# What is expected
From the line containing "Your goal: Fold" down to the line containing "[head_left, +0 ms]" in the records below, reproduce every line exactly, ends included, and omit all others.

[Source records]
──────────────────────────────

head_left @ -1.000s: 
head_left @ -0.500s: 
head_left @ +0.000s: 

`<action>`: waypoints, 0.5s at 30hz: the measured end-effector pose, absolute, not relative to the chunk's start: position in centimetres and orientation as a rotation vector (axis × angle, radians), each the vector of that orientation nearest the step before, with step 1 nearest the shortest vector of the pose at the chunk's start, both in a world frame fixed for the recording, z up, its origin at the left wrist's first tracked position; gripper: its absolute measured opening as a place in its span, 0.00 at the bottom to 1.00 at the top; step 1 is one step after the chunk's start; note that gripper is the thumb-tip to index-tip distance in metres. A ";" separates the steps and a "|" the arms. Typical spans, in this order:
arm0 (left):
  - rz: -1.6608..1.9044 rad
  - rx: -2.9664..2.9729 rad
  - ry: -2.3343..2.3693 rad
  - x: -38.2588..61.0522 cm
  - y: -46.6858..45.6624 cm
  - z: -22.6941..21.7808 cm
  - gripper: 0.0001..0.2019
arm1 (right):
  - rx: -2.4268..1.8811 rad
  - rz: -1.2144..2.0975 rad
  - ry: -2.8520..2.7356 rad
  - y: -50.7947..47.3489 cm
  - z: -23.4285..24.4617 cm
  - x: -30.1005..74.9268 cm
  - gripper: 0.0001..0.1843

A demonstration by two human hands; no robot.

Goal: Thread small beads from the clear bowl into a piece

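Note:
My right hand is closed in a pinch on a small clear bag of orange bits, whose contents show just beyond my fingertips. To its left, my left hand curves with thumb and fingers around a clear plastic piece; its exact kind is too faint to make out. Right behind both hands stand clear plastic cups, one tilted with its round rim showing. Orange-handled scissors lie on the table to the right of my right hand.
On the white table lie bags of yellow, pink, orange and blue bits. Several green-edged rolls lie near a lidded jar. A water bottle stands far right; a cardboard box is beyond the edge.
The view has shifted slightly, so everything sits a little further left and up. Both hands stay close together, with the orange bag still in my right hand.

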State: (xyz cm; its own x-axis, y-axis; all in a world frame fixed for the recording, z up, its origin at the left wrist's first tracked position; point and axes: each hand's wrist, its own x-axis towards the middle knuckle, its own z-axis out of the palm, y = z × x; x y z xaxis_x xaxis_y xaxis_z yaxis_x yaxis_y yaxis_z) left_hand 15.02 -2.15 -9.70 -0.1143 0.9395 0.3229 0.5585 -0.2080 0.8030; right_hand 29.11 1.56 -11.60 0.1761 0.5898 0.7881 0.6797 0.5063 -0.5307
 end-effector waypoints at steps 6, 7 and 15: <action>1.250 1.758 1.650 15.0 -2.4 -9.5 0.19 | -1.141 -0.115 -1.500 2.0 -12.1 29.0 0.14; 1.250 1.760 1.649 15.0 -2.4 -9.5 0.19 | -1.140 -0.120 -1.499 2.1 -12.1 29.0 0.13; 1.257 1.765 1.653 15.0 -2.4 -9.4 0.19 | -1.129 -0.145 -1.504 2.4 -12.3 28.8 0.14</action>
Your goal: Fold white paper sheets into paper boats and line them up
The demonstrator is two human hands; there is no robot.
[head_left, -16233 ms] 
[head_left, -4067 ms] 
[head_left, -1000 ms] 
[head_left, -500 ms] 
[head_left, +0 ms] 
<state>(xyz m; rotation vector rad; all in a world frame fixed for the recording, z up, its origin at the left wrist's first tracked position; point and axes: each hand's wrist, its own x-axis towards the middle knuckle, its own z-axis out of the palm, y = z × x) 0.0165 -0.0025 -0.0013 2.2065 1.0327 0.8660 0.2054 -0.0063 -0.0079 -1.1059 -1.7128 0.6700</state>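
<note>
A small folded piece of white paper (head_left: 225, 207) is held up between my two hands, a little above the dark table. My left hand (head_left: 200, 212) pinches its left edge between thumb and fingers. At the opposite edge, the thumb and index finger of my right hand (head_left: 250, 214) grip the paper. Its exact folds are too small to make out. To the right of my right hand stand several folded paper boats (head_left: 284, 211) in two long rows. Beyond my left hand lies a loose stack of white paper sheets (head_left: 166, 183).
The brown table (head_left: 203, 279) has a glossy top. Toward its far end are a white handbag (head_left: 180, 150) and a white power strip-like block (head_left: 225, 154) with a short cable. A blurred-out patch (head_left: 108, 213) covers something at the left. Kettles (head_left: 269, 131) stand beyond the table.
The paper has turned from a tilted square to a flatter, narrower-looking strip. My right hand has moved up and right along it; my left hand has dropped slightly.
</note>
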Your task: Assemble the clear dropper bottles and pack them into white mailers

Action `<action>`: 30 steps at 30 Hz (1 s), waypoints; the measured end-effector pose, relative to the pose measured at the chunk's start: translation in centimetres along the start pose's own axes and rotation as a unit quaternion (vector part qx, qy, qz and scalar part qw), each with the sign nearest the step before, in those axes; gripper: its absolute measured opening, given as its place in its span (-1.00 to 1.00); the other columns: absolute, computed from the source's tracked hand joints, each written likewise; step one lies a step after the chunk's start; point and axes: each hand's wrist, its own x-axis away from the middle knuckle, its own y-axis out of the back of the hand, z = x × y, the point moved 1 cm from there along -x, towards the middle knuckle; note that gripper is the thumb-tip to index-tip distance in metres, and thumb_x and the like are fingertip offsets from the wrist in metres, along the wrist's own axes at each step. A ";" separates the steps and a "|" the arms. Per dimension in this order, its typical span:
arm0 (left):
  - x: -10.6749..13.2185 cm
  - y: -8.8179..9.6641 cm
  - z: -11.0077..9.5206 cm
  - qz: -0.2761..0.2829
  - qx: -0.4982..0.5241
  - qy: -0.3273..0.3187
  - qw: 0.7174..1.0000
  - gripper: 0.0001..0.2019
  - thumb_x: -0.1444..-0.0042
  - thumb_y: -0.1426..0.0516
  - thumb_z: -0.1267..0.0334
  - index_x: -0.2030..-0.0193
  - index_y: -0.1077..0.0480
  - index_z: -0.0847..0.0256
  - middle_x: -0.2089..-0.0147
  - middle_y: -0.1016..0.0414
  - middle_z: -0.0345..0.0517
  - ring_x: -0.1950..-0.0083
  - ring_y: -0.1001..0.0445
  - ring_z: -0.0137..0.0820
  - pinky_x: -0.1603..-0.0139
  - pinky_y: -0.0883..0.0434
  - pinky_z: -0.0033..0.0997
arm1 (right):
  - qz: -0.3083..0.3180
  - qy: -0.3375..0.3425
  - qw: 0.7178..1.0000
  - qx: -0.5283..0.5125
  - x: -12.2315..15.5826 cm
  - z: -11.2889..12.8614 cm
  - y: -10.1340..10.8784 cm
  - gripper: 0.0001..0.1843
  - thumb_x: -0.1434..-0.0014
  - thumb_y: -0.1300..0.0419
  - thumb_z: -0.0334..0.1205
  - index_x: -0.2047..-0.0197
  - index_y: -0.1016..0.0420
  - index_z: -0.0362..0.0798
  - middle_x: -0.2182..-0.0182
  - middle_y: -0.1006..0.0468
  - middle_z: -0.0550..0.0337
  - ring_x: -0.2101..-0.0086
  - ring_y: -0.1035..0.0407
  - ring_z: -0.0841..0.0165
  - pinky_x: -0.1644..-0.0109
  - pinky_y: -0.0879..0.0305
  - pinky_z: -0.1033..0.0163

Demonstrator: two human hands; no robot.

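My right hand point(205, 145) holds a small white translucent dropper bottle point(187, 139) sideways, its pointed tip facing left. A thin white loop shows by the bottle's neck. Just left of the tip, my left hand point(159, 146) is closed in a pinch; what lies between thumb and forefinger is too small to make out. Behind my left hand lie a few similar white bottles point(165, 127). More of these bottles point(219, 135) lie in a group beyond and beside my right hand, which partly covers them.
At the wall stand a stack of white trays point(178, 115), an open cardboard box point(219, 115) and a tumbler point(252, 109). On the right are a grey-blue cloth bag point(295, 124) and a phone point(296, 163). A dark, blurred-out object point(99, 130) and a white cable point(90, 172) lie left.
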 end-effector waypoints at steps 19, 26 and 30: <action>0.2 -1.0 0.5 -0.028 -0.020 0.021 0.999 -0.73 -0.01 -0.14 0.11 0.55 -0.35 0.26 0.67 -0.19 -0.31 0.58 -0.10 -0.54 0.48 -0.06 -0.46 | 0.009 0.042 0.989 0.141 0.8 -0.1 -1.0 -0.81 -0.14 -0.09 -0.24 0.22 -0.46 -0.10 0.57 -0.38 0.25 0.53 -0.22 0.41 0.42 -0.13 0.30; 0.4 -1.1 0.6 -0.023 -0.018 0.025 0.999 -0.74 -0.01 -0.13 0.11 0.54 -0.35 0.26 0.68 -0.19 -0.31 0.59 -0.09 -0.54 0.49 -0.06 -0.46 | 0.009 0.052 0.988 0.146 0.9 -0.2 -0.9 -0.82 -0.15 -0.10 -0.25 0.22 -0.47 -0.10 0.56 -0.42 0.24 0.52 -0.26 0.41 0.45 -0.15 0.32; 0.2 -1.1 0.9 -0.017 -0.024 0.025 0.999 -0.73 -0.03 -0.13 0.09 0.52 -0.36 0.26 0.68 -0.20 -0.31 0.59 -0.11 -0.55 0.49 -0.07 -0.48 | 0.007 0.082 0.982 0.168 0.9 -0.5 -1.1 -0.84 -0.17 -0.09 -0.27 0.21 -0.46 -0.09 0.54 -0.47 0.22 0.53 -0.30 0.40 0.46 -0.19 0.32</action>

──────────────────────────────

# Exercise answer
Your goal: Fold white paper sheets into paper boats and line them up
The demonstrator is two human hands; there is no robot.
[head_left, -16233 ms] 
[head_left, -4067 ms] 
[head_left, -1000 ms] 
[head_left, -500 ms] 
[head_left, +0 ms] 

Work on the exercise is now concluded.